No Data Manipulation in 2015 Climate Study, Researchers Say

The House Committee on Science, Space and Technology and its chairman, led by Representative Lamar Smith, Republican of Texas, has demanded that NOAA researchers turn over emails related to work on climate change.Credit...Zach Gibson/The New York Times

In an article that appeared online in The Mail on Sunday, a British tabloid, the journalist David Rose described “astonishing evidence” that the National Oceanic and Atmospheric Administration in the United States had “rushed to publish a landmark paper that exaggerated global warming and was timed to influence the historic Paris agreement on climate change.”

“Exposed: How world leaders were duped into investing billions over manipulated global warming data,” the article’s headline read.

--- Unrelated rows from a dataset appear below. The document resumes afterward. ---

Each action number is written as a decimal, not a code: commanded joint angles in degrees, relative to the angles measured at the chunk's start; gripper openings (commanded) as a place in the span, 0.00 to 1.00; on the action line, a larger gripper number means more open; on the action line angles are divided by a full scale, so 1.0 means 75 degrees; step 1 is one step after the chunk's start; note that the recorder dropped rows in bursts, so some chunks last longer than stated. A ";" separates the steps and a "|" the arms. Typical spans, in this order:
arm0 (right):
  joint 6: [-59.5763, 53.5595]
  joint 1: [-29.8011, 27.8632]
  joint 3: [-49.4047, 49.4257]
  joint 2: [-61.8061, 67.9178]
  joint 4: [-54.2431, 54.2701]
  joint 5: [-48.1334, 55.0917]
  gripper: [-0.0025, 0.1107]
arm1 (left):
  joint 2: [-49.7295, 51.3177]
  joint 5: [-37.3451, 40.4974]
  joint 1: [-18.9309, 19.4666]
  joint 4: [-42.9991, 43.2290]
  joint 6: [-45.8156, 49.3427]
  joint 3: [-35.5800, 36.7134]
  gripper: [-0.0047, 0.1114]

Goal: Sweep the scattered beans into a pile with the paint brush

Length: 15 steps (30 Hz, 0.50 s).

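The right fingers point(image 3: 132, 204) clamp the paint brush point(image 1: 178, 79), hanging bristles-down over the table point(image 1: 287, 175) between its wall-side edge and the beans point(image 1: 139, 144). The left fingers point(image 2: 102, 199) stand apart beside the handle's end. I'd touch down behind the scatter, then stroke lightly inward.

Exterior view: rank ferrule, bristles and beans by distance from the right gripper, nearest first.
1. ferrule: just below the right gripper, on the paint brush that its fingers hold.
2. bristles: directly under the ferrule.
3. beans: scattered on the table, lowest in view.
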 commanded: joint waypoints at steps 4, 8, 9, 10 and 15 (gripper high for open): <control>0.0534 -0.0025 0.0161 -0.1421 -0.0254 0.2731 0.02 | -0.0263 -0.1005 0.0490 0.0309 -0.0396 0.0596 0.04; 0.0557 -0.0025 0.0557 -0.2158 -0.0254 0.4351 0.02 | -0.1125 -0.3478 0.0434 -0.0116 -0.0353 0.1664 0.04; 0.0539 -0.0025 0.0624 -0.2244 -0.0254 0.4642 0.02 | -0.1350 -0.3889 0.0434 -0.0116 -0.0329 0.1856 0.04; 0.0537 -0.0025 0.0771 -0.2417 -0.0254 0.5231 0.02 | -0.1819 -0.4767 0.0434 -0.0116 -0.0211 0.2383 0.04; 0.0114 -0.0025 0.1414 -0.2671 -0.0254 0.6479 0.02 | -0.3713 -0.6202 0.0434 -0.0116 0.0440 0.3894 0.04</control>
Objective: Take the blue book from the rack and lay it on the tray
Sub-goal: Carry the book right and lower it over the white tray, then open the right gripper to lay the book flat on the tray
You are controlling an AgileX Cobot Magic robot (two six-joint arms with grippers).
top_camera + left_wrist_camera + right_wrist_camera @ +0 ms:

Mr. Rose, who has made climate-related claims in the past that did not hold up to scrutiny, said a “high-level whistle-blower,” John J. Bates, a recently retired scientist at NOAA’s National Centers for Environmental Information, had told him that the agency “breached its own rules on scientific integrity” in publishing the study in June 2015.

According to Mr. Rose, the study, which refuted earlier work that suggested global warming had slowed in the first decade of this century, “was aimed at making the maximum possible impact on world leaders” at the talks in Paris in December 2015 that led to the agreement by more than 190 nations to set limits on carbon emissions.

After Mr. Rose’s article was published, the House Committee on Science, Space and Technology and its chairman, Representative Lamar Smith, Republican of Texas, wrote about it on Twitter.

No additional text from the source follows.